Stored records
=== Section Start ===
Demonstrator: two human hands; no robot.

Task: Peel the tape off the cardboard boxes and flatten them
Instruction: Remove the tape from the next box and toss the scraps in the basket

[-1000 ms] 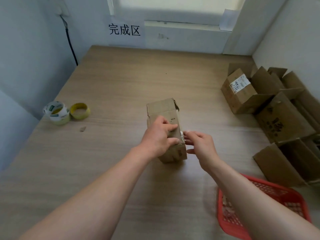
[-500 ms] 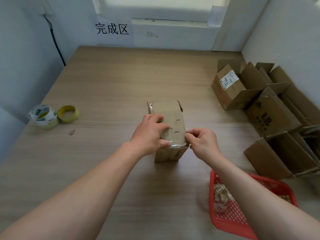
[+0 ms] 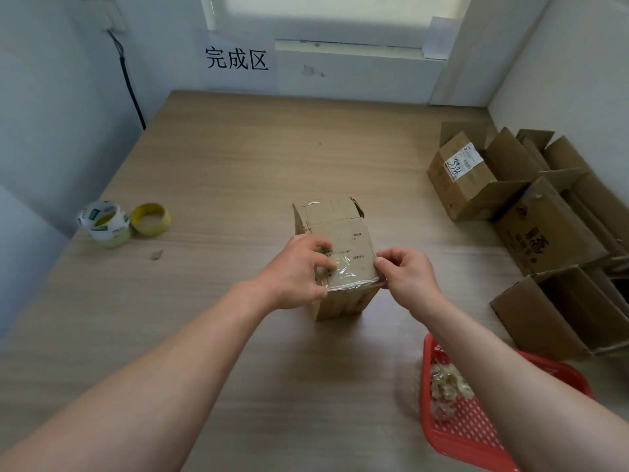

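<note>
Mid-table, cardboard box (image 3: 335, 226) in left grip (image 3: 292, 274), tape (image 3: 343, 271) pinched by right grip (image 3: 406, 274).

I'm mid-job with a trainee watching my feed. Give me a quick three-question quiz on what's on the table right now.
1. Which hand pinches the clear tape at the near corner of the middle box?
2. True or false: the red basket holds crumpled clear scraps.
3. Where are the tape rolls? A: on the left side of the table. B: in the basket. C: on top of the box.

Key:
1. The right hand; the left hand holds the box.
2. True.
3. A.
</note>
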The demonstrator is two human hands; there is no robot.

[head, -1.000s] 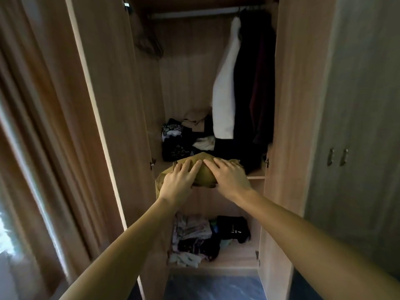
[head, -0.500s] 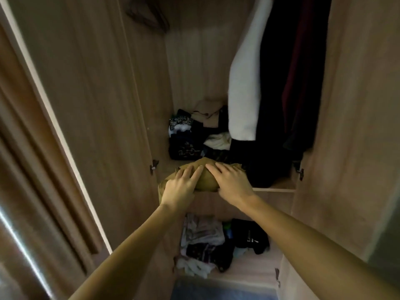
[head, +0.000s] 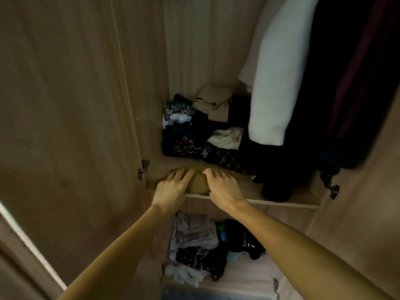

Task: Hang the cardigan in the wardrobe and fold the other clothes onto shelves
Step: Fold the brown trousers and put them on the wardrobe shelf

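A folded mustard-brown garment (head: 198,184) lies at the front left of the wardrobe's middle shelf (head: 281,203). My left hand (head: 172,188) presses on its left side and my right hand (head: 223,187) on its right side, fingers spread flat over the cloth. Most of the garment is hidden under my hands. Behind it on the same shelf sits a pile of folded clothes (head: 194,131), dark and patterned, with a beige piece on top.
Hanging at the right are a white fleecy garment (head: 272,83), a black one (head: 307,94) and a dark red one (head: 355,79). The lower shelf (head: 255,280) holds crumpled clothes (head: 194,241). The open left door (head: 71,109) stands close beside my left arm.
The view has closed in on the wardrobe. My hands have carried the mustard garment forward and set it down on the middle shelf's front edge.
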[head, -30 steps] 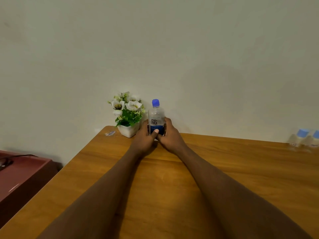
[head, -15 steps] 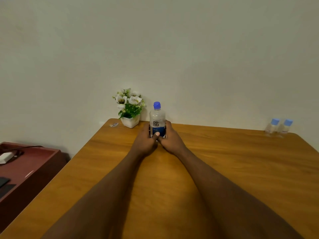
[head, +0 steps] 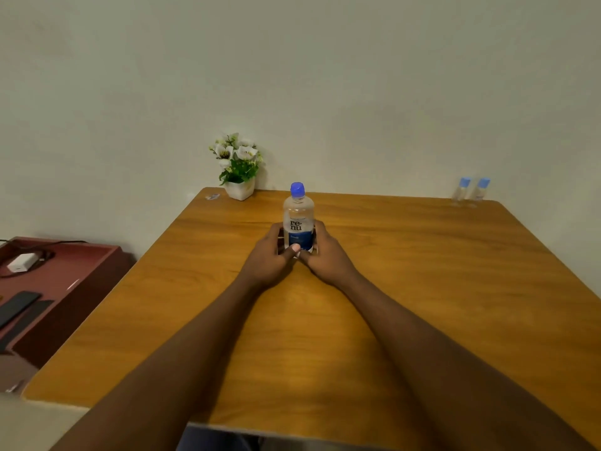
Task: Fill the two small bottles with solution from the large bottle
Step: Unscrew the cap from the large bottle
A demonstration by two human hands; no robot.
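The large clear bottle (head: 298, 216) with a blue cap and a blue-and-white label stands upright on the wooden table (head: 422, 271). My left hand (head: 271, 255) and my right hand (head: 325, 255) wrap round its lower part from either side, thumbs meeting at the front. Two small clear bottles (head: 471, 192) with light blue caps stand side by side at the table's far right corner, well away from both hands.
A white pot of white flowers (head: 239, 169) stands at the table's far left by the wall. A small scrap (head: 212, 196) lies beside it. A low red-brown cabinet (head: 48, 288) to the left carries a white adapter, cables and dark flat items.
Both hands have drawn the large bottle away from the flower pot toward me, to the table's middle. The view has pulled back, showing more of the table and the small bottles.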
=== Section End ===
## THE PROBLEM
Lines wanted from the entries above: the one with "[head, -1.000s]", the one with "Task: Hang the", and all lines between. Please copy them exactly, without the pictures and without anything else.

## RESPONSE AREA
[head, -1.000s] 
[head, -0.500s] 
[head, +0.000s] 

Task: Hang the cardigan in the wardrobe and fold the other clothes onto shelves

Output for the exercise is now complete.